Problem details: Look through the entries below and return all lines including the word "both".

(Records from a dataset)
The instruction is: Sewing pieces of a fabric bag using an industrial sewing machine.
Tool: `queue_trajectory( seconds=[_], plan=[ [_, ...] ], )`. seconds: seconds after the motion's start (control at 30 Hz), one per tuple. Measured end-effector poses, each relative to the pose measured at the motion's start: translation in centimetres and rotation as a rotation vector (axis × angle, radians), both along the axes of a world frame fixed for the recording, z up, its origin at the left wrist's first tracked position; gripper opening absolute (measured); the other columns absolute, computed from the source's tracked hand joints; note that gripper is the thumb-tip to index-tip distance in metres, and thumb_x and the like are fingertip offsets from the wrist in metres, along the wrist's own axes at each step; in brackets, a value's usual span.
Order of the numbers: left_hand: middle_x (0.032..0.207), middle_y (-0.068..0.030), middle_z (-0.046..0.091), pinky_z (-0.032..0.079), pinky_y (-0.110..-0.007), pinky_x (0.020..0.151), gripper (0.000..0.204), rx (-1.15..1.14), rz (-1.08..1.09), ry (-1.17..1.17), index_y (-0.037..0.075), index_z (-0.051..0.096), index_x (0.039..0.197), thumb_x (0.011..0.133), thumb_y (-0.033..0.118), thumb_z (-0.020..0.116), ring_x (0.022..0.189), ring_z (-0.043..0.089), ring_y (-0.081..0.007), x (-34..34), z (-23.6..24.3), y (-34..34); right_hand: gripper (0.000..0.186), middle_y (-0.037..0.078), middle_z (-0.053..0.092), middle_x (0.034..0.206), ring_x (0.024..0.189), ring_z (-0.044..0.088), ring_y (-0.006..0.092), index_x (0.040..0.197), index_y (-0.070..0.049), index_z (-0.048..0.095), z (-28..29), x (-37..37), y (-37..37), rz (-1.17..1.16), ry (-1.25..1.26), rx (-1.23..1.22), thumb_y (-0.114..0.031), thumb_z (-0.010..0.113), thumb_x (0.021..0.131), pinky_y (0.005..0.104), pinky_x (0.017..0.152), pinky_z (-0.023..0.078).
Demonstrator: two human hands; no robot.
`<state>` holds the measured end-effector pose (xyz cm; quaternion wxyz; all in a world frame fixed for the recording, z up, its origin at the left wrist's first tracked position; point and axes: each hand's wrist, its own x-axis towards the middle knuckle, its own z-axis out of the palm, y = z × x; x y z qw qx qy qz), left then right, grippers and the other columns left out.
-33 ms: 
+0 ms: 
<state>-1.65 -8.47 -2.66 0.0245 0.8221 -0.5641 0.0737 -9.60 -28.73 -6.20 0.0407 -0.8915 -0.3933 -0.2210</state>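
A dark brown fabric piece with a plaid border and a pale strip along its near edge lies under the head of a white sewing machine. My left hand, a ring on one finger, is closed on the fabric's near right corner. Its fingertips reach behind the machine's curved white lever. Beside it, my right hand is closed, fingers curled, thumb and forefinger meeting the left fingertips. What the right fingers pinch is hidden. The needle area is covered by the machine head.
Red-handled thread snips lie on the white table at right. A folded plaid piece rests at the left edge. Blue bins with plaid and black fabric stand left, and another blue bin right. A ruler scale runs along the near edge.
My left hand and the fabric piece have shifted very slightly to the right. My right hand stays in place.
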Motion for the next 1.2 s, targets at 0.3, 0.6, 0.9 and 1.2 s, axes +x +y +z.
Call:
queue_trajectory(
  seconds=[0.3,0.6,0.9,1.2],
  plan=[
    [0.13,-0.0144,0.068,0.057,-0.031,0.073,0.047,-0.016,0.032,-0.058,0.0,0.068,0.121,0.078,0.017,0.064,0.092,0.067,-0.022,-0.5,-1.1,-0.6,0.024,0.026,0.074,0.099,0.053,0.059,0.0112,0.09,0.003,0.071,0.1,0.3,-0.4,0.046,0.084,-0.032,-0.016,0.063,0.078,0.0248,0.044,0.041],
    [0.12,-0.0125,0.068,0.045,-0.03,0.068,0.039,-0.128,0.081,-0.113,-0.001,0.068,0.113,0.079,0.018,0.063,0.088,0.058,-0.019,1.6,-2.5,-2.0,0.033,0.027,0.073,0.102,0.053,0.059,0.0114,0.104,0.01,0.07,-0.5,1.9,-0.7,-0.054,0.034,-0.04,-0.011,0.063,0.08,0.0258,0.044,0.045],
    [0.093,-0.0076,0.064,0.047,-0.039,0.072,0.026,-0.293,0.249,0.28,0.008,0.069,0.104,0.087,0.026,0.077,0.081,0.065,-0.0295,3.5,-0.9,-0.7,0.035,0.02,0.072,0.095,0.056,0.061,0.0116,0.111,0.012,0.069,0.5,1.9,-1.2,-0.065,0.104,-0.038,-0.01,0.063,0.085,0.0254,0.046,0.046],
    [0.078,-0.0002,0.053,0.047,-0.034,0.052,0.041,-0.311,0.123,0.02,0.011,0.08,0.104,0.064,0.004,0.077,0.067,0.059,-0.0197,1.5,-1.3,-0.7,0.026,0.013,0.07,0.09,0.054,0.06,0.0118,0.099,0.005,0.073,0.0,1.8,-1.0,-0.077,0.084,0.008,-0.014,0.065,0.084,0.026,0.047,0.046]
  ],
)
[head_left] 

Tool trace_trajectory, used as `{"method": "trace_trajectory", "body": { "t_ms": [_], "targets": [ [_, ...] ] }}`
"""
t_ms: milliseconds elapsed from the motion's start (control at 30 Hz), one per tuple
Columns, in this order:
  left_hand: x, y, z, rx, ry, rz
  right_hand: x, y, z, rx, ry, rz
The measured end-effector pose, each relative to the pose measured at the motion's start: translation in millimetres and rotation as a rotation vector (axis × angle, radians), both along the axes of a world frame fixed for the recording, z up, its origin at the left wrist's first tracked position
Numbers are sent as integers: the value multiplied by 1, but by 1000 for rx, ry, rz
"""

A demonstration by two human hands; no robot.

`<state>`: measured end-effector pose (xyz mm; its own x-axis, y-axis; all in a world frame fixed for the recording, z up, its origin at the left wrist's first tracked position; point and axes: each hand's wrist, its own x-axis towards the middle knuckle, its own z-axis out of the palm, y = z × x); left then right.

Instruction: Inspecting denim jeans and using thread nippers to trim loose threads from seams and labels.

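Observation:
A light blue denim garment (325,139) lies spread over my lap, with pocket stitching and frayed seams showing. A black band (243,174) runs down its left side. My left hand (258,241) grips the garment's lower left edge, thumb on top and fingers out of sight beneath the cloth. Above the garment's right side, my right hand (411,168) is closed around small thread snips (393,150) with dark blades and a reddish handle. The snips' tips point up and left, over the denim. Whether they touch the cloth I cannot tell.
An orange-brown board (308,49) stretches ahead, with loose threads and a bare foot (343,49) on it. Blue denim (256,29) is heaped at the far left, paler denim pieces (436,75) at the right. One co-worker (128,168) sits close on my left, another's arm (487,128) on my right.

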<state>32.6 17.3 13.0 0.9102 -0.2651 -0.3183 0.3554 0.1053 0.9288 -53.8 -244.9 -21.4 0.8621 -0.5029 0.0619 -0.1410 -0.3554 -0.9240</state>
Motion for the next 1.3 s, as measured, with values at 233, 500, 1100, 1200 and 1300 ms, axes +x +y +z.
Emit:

Written response:
Tool: `queue_trajectory( seconds=[_], plan=[ [_, ...] ], )`. seconds: seconds after the motion's start (control at 30 Hz), one per tuple. Measured end-effector poses, each relative to the pose measured at the motion's start: translation in centimetres and rotation as a rotation vector (axis × angle, radians), both along the axes of a world frame fixed for the recording, z up, its origin at the left wrist's first tracked position; gripper opening absolute (measured); the other columns absolute, computed from the source's tracked hand joints; note that gripper is the thumb-tip to index-tip distance in metres, and thumb_x and the like are fingertip offsets from the wrist in metres, along the wrist's own axes at each step; in brackets, a value's usual span.
The measured end-effector pose, each relative to the pose measured at the motion's start: translation in millimetres and rotation as a rotation vector (axis × angle, radians), both along the axes of a world frame fixed for the recording, z up, its origin at the left wrist's first tracked position

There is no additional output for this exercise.